2010年2月15日月曜日

1984年 ― ジョージ・オーウェル

 仕事場の私の隣の席の図書館長ことK氏に、以前から借りていた「ロボット」「魯山人の食卓」「小僧の神様」を返した。K氏は「興味があった本は好きなときに持っていっていい」と言ってくれた。そして、次の瞬間「これを読んでみて」と「1984年」(ジョージ・オーウェル)を渡してくれた。

 「1984年」は、ハヤカワ文庫であった。ハヤカワ文庫といえば、SFやミステリ小説を昔よく読んでいたことを思い出した。K氏もそういう小説を読むのかと驚いたのだが、どうやら子供だましの本ではないらしい。

 ジョージ・オーウェルは、小説を通じて社会批判などを暗にする作家のようで、本書はソ連のスターリン政権下の圧政・管理社会を批判したものとして紹介された。本書は古典といわれるほどの有名な本らしいが、私は全く知らなかった。

 「1984年」の世界は、全ての情報を政府によって管理・コントロールされている。そこに暮らす人は、隠し事や逸脱行為(と政府が考えるもの)をすることを認められていない。プライバシーは殆ど存在せず、いたるところにテレスクリーンと呼ばれるモニタ兼スピーカーが設置されており、自分の家の中ですら行動は常に監視されている。

 少しでも望ましくない行動をしたとみなされたら、まず警告がテレスクリーンから流される。さらによくない行為と判断された場合は、警察に強制連行されてしまう。目に余る行動をとった人間はマインドコントロールされて政府の正当性を信じ込まされる。そして、数年間の社会復帰のあとふいに殺害されてしまう。こうすることで反乱分子を押さえつけるのではなく自主的に命を絶っているように見せかけるのである。普通に考えたらとんでもない世界である。

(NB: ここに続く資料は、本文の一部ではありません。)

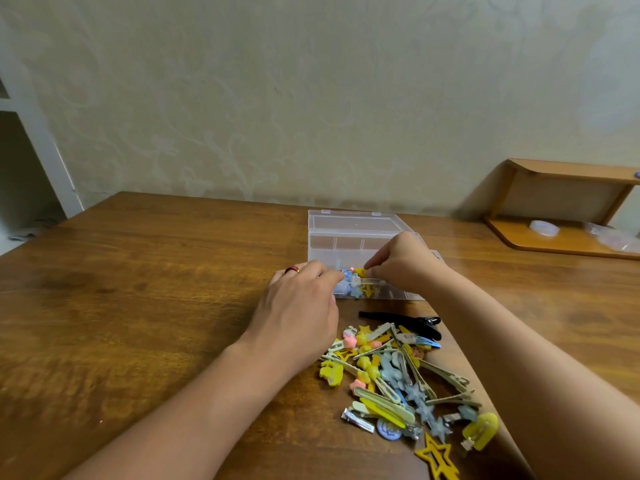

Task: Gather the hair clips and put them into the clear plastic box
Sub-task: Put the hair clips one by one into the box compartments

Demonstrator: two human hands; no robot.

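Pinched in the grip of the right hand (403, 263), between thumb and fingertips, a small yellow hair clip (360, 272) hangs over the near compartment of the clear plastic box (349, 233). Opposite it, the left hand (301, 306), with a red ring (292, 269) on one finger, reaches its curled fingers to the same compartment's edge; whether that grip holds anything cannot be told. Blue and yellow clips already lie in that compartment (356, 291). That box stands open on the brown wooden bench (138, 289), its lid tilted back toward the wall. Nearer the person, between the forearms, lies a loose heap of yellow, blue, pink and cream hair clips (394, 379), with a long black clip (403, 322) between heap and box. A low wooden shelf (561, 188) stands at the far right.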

 しかし、ジョージ・オーウェルは、行き過ぎた言論弾圧は、こういった世界をつくることになるだろうと警告したのである。そこでは革新的な考えをする人は要注意人物としてマークされる。望ましいのは党(政府)のために財産も自分の時間も全てをなげうって尽くすことである。民衆は記録したり記憶したり考えたりしてはいけない。反乱の思想や手段を思いつかせないようにするためだ。
 このような統制下にあると人は、無気力・無感動になっていく。精力がない人間の行き着く先には何があるのだろうか。それこそただ無駄に生き・死んでいくだけの人生に、何の意味があるのだろうか。

 社会に出て忙しい毎日を送ると、会社と家の往復だけで、こんな人生に何の意味があるのだろうかと疑問に感じる瞬間がある。しかし、実はその状況は自分で変えることができる。ちょっとした隙間の時間を無駄にしない努力をしたり、転職して時間を確保したりすることは、本人の自由だ。結局文句を言うこと自体が甘えなのかもしれない。
本書を読むと、そんな文句ばかり言っていた自分を反省することにもなる。時間がないといいつつも実はあるのではないかと考えるのだ。

 「1984年」は、警告の意味を込めたものであろうから、結末もそれなりである。そこがエンタテイメント小説とは一線を画すもので、「うーむ」とやりきれない感じで終わりを迎えることになる。

 世の中にはアフリカのように無秩序に放置されていることが問題となっている国々がある一方、極度に管理された社会というのも大きな問題である。結局はバランスだと思う。これは子育てでも同じではないか。放任主義も行き過ぎれば無秩序を生むし、管理しすぎも本人の個性を奪いある日突然爆発するような危険性を生む。
 個人の権利を認め、その権利を侵害するものは罰するというルール作り。そのルールが皆にとって公平だと思えるものでなければならず、それでいて適度な競争社会で発展も促さなくてはならない。このバランスを保たせるために守らなければならないことは、それぞれの役割から逸脱してはならないということだ。そういったルールは現実の社会ではきちんと作られているにも拘らず、抜け道を探す輩がいて、うまい汁を吸う者が必ずといっていいほど現れてしまうというのは悲しい現実だ。

 選挙で選んだ政治家が結局は利権に踊らされて、不正のない社会を作るという目的は達成されない。それならば、不正は不正であるものとして仕方がないことだと割り切り、それでもなお国民全体の生活が潤い、不満を感じない社会作りというのはできないものなのだろうか。もし政治家が不正を働いていたとしても、生活が苦しくなければそれほど文句は言わないかもしれない。そんなことをふと考えた。